Today marks the formal surrender ceremony of Japan at the end of WWII, which was performed in Tokyo Bay, Japan, aboard the battleship USS Missouri, September 2, 1945.
The Japanese Instrument of Surrender was the written agreement that formalized the surrender of the Empire of Japan, marking the end of World War II. It was signed by representatives from the Empire of Japan, the United States of America, the Republic of China, the United Kingdom of Great Britain and Northern Ireland, the Union of Soviet Socialist Republics, the Commonwealth of Australia, the Dominion of Canada, the Provisional Government of the French Republic, the Kingdom of the Netherlands, and the Dominion of New Zealand.
According to Wikipedia:
The deck of the Missouri was furnished with two American flags. A commonly heard story is that one of the flags had flown over the White House on the day Pearl Harbor was attacked. However, Captain Stuart Murray of USS Missouri explained:
“At eight o’clock we had hoisted a clean set of colors at the mainmast and a clean Union Jack [of the United States] at the bow as we were at anchor, and I would like to add that these were just regular ship’s flags, GI issue, that we’d pulled out of the spares, nothing special about them, and they had never been used anywhere so far as we know, at least they were clean and we had probably gotten them in Guam in May.
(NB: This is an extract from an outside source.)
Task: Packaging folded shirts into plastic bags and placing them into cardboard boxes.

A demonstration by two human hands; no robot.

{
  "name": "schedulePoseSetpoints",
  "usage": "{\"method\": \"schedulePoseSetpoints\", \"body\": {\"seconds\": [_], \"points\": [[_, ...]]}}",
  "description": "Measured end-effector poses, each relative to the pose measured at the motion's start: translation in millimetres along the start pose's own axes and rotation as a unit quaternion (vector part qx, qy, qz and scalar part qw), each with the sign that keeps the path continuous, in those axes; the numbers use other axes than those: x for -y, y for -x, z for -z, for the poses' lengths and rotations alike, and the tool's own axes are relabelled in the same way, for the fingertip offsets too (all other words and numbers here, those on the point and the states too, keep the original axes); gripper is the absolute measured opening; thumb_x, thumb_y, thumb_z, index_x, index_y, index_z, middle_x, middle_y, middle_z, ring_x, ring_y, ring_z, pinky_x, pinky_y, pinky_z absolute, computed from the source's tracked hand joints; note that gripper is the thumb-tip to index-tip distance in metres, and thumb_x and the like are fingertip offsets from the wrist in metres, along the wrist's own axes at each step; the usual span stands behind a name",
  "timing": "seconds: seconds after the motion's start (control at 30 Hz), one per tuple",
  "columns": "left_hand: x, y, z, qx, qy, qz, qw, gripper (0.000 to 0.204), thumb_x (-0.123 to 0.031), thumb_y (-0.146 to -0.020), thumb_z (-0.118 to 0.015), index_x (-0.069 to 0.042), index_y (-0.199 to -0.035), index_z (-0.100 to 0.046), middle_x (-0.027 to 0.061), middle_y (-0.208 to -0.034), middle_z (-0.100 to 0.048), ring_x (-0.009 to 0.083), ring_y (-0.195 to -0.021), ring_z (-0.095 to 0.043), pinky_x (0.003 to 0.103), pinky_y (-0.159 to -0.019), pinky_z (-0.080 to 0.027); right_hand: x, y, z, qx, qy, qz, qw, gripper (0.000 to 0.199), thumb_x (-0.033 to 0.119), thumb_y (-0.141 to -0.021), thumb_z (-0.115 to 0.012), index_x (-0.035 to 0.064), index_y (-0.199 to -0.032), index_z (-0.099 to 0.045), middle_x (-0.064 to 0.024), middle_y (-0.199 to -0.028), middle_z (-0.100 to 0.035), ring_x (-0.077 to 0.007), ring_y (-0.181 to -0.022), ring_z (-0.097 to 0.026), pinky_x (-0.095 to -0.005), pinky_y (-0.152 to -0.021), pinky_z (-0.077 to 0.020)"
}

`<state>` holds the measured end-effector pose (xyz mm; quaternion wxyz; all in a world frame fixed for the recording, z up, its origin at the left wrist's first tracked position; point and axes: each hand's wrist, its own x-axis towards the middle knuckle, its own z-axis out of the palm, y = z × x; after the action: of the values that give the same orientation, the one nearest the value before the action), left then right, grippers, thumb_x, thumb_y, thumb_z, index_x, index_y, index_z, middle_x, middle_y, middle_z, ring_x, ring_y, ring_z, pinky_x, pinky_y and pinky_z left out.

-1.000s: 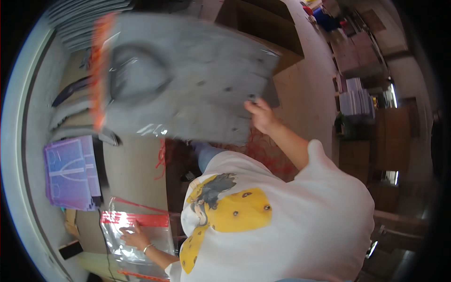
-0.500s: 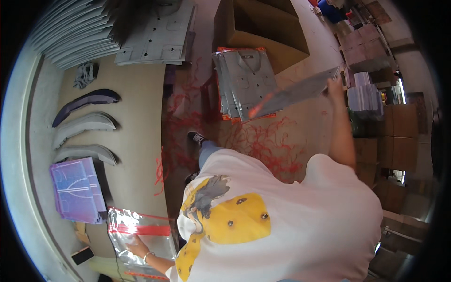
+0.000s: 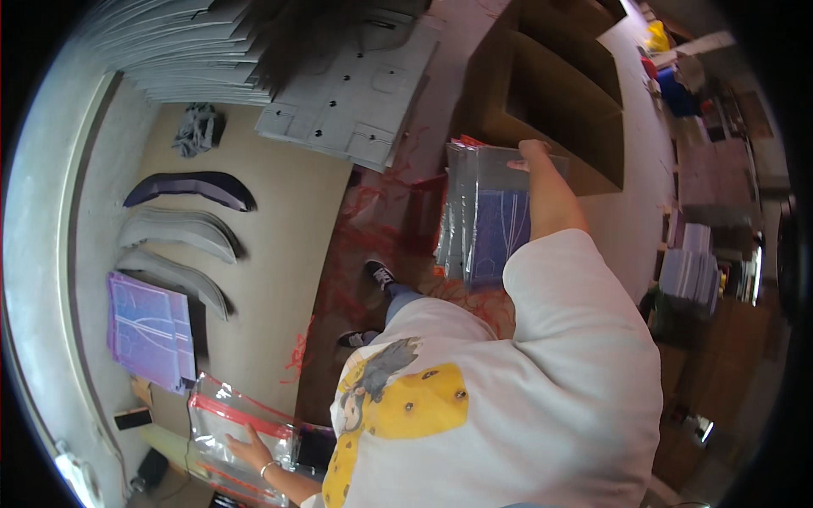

So there was nothing special about them. Some of the articles in the history say this was the same flag that was flown on the White House or the National Capitol on 7 December 1941, the attack on Pearl Harbor, and at Casablanca, and so forth, also MacArthur took it up to Tokyo and flew it over his headquarters there. The only thing I can say is they were hard up for baloney, because it was nothing like that. It was just a plain ordinary GI-issue flag and a Union Jack. We turned them both into the Naval Academy Museum when we got back to the East Coast in October. “The only special flag that was there was a flag which Commodore Perry had flown on his ship out in that same location 82 years before [sic: the actual number of years was 92]. It was flown out in its glass case from the Naval Academy Museum. An officer messenger brought it out. We put this hanging over the door of my cabin, facing forward, on the surrender deck so that everyone on the surrender deck could see it.”
That special flag on the veranda deck of the Missouri had been flown from Commodore Matthew Perry’s flagship in 1853–54 when he led the U.S. Navy’s Far East Squadron into Tokyo Bay to force the opening of Japan’s ports to foreign trade. MacArthur was a direct descendant of the New England Perry family and cousin of Commodore Matthew Perry.